▶ _Work order_:
Give back the entire listing verbatim.

▶ _Dataset content_:
-- Opening Marker --
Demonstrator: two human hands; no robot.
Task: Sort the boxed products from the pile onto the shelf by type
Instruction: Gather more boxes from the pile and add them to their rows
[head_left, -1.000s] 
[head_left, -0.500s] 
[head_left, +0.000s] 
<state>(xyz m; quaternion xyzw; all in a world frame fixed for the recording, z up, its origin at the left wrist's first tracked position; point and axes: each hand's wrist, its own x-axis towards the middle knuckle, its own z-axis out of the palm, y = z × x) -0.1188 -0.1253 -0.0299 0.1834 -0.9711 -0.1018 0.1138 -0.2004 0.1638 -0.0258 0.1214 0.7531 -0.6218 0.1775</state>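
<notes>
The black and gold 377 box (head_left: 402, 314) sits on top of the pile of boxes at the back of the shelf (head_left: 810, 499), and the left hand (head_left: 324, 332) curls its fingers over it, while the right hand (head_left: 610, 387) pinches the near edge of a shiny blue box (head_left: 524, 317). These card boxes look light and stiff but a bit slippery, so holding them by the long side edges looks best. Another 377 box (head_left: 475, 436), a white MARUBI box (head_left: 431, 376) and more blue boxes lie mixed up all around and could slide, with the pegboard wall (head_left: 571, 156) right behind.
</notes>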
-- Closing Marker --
▶ _Exercise output_:
Demonstrator: two human hands; no robot.
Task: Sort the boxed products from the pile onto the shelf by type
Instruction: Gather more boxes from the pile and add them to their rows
[head_left, -1.000s] 
[head_left, -0.500s] 
[head_left, +0.000s] 
<state>(xyz m; quaternion xyzw; all in a world frame fixed for the recording, z up, its origin at the left wrist's first tracked position; point and axes: each hand's wrist, its own x-axis towards the middle knuckle, its own z-axis out of the palm, y = z × x) -0.1188 -0.1253 -0.0299 0.1834 -0.9711 -0.1018 0.1138 -0.2004 0.1638 -0.0258 0.1214 0.7531 -0.6218 0.1775</state>
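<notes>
The black and gold 377 box (head_left: 402, 314) sits on top of the pile of boxes at the back of the shelf (head_left: 810, 499), and the left hand (head_left: 324, 332) curls its fingers over it, while the right hand (head_left: 610, 387) pinches the near edge of a shiny blue box (head_left: 524, 317). These card boxes look light and stiff but a bit slippery, so holding them by the long side edges looks best. Another 377 box (head_left: 475, 436), a white MARUBI box (head_left: 431, 376) and more blue boxes lie mixed up all around and could slide, with the pegboard wall (head_left: 571, 156) right behind.
</notes>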

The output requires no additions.